Real analysis requires more than just classifying data into a simple hierarchy, rolling up some numbers, and generating a report or two. It requires more than traditional BI tools which, when all is said and done, don’t do much more than that.
Going back to the beginning when we first defined the New Horizons (Part 1 and Part 2), we find that modern AI still doesn’t always support even the foundations that the Spend Master Eric Strovink defined two decades ago.
But that was just the beginning. Today, we also need:
Cube Reverse Engineering and Easy Rule Construction
If the analyst has an existing cube, then the spend analysis system should be capable of extracting all of the rules flawlessly (as well as detecting the classification errors) and presenting them to the user for easy review. If not, then the system should be able to extract all of the rules used for data organization in the underlying systems.

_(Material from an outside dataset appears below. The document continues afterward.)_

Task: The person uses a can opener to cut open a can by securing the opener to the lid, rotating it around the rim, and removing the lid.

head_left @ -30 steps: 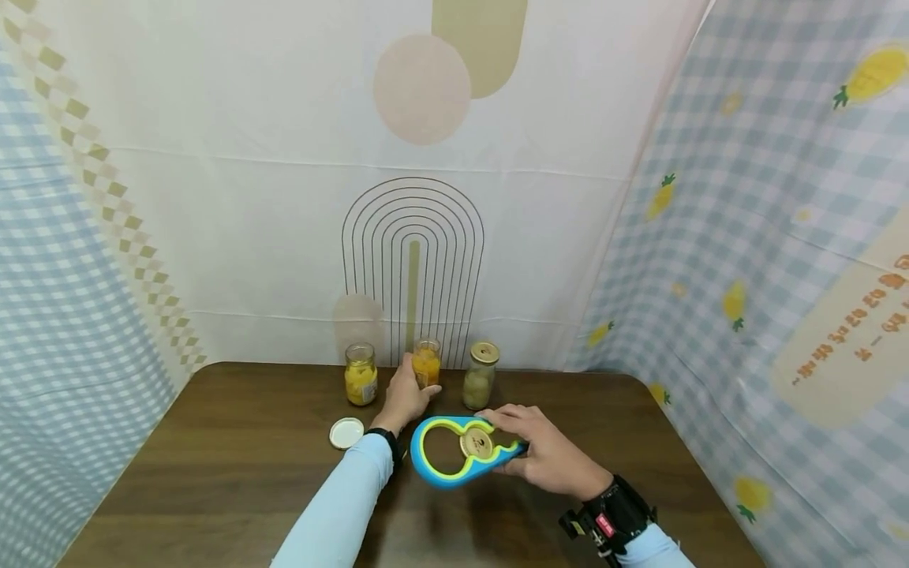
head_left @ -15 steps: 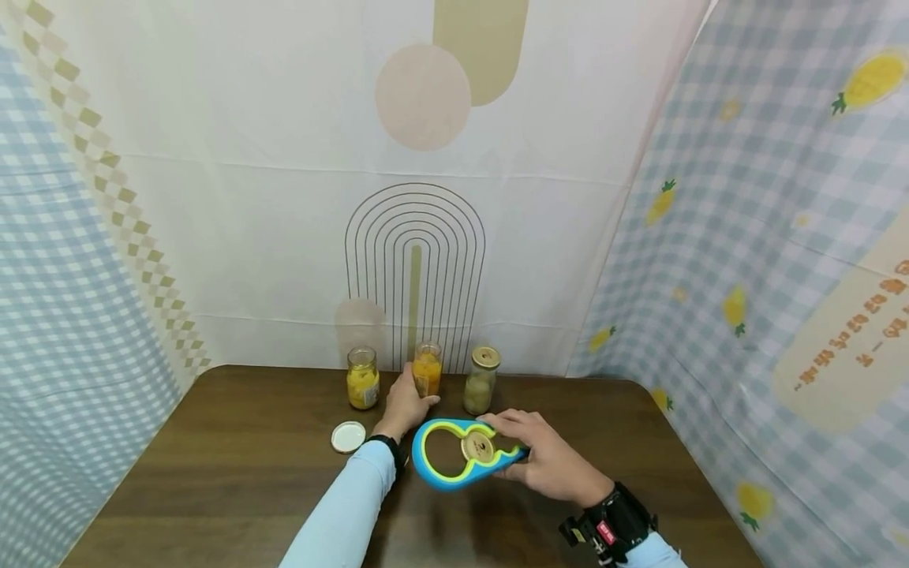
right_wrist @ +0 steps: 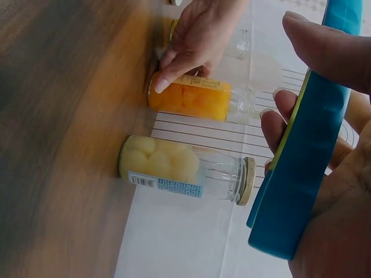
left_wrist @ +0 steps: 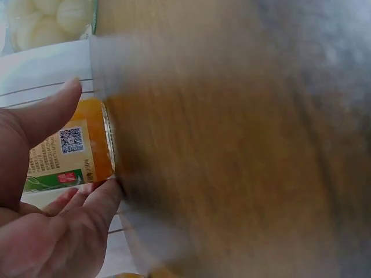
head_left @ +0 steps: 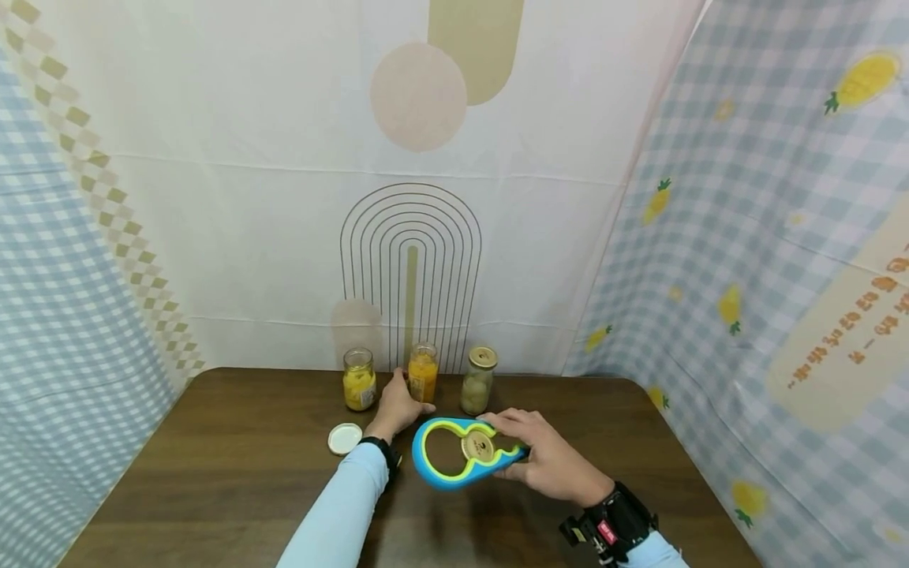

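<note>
My left hand (head_left: 398, 406) is beside an uncapped glass jar of orange fruit (head_left: 423, 377) at the back of the table. Its thumb (left_wrist: 55, 110) stands out straight at one side of the jar, and the fingers are at the other, spread loosely near the base. My right hand (head_left: 536, 454) grips the handle end of a blue and yellow-green jar opener (head_left: 426, 465) above the table. A gold lid (head_left: 478, 446) sits between the opener's toothed inner edges. In the right wrist view the opener (right_wrist: 301, 168) appears edge-on between thumb and fingers.
An uncapped jar of yellow fruit (head_left: 360, 383) stands left of the orange one. To the right is a jar of pale round fruit (head_left: 476, 386) with its gold lid on. A white lid (head_left: 345, 439) lies on the brown table (head_left: 213, 473); a cloth backdrop (head_left: 284, 237) hangs behind.
My left hand has loosened from the orange fruit jar and drawn slightly back to the left, its thumb coming off the jar's side. The right hand keeps the jar opener nearly still.
</note>
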The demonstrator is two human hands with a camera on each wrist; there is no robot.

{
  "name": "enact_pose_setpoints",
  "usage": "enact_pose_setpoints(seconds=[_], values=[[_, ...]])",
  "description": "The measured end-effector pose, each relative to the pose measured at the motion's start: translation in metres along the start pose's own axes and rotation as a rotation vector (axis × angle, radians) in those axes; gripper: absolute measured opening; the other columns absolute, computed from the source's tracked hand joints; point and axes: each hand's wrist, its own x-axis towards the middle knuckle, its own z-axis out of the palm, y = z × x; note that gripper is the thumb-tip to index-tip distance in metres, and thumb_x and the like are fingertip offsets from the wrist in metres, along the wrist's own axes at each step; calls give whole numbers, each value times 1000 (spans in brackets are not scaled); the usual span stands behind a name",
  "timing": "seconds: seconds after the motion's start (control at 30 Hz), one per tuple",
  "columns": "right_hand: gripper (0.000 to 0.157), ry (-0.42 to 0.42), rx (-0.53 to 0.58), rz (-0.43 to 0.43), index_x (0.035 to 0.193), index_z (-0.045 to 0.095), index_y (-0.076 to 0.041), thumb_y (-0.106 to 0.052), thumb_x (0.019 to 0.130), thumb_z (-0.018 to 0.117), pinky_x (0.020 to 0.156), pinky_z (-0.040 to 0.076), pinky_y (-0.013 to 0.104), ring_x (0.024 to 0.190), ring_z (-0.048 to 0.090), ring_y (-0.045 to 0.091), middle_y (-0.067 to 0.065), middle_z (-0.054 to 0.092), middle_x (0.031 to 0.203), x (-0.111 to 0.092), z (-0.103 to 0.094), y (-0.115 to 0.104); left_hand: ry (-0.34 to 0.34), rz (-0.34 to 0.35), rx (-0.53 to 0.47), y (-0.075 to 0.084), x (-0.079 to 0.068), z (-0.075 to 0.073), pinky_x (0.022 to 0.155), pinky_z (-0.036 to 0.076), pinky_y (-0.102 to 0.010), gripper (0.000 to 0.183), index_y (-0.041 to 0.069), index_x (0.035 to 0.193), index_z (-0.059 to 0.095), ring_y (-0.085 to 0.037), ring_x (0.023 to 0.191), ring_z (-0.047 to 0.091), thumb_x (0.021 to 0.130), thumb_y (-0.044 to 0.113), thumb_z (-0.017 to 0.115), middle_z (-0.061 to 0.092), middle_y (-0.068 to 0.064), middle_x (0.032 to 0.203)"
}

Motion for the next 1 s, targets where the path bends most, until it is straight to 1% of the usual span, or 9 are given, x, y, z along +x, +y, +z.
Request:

Moreover, for data that still remains unclassified, it should be easy to use multiple AI techniques to generate suggested rules that can be easily accepted, modified, or rejected.
Reusable Cube Template Definitions
That includes derived, aggregated, and federated dimensions as well as pre-defined views that can be easily mapped to existing data sets, edited, and modified to an analyst’s liking. A user should never have to start from scratch when they did a similar analysis before. And tweaking should be as few clicks as possible.
It should also allow for pre-defined cleansing and categorization rules, easy tweaking thereof, and easy integration of Gen-AI for mapping rule suggestions when the built in capabilities are insufficient.
Reusable Filters
It’s not just cubes that need to be reusable, but filters that allow for customized drill-downs into federated hierarchies — it should be super simple to extract, replicated, modify, and save filters that customized cubes and views to exactly what the user needs to see when they need to see it.
Inheritance
By now, you know the big problem with spend analysis is one-cube with one hierarchy based on one schema. A hierarchy defined (on a schema defined) by consensus satisfies no one. A hierarchy defined by an analyst satisfies only the analyst, and only for the problems she is working on at the time.
As a result, in an average organization, whenever analysis needs to be done, a copy of the data is made, another cube is built, another customization performed, another report printed off, another decision made, and when it comes time to revisit the analysis, or rerun it with updated data, no one knows which of the many data sets is the right one to start with, or even where the most recent data from the source apps got pushed to. Because everything is disconnected, analysis makes a mess.
But if the spend analysis application supports inheritance, where cubes can be derived from existing source cubes, and where data updates are automatically propagated down, but not up, then there only needs to be one copy of the source data, and as long as that source is kept up to date, all of the sub-cubes can be kept up to date as well. They don’t need to be tracked, or even maintained when their usefulness has come to an end, as they are just temporary instances a user can create to answer specific questions, where they can manipulate the data, and hierarchy, to their hearts content without impacting any other user in the organization or corrupting the data.
Because they purport to eliminate the need for these capabilities with their advanced capabilities, most AI systems just don’t provide most of these capabilities. But these are the capabilities that true analysis requires.